[Opening Data excerpt section]
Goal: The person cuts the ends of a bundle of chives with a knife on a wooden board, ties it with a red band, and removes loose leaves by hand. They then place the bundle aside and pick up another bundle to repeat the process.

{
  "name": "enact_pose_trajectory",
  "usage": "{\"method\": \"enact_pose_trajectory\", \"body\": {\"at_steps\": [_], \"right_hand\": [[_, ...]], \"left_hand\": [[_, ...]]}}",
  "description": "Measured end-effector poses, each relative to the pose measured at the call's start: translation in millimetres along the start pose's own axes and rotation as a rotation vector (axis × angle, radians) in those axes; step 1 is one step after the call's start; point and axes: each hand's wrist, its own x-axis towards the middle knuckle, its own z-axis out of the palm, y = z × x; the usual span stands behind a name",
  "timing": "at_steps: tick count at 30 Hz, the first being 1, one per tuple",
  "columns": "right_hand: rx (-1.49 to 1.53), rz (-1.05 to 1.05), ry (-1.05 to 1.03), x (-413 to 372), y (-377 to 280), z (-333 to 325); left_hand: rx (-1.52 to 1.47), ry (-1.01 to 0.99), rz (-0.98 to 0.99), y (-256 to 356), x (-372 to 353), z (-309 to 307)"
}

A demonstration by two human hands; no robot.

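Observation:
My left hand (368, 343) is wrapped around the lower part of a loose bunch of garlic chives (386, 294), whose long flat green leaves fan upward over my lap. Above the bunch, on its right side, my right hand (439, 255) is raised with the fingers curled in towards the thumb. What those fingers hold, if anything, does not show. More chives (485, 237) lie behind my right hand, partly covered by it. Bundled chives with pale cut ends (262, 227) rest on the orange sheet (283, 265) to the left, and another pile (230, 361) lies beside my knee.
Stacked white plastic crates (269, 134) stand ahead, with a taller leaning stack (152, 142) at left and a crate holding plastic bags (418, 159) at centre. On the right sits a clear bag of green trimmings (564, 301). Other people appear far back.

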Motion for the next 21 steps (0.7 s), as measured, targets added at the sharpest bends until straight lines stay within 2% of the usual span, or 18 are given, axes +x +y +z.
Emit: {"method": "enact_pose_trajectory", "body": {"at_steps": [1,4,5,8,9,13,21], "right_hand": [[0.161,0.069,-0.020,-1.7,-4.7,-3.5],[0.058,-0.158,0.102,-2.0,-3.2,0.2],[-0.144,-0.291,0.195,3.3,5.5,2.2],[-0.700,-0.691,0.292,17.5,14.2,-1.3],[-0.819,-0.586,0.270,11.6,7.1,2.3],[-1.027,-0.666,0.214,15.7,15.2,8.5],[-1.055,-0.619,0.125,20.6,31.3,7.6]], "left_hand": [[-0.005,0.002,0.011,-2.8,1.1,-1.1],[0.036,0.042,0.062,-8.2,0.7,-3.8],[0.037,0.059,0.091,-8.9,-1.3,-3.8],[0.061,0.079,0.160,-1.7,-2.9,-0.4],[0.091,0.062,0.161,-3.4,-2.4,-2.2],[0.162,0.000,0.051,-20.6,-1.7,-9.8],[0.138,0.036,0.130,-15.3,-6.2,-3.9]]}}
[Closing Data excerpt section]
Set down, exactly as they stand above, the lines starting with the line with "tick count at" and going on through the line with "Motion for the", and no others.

  "timing": "at_steps: tick count at 30 Hz, the first being 1, one per tuple",
  "columns": "right_hand: rx (-1.49 to 1.53), rz (-1.05 to 1.05), ry (-1.05 to 1.03), x (-413 to 372), y (-377 to 280), z (-333 to 325); left_hand: rx (-1.52 to 1.47), ry (-1.01 to 0.99), rz (-0.98 to 0.99), y (-256 to 356), x (-372 to 353), z (-309 to 307)"
}

A demonstration by two human hands; no robot.

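Observation:
My left hand (368, 343) is wrapped around the lower part of a loose bunch of garlic chives (386, 294), whose long flat green leaves fan upward over my lap. Above the bunch, on its right side, my right hand (439, 255) is raised with the fingers curled in towards the thumb. What those fingers hold, if anything, does not show. More chives (485, 237) lie behind my right hand, partly covered by it. Bundled chives with pale cut ends (262, 227) rest on the orange sheet (283, 265) to the left, and another pile (230, 361) lies beside my knee.
Stacked white plastic crates (269, 134) stand ahead, with a taller leaning stack (152, 142) at left and a crate holding plastic bags (418, 159) at centre. On the right sits a clear bag of green trimmings (564, 301). Other people appear far back.
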
Motion for the next 21 steps (0.7 s), as measured, targets added at the sharpest bends until straight lines stay within 2% of the usual span, or 18 are given, axes +x +y +z.

Nothing remains to be added to the output.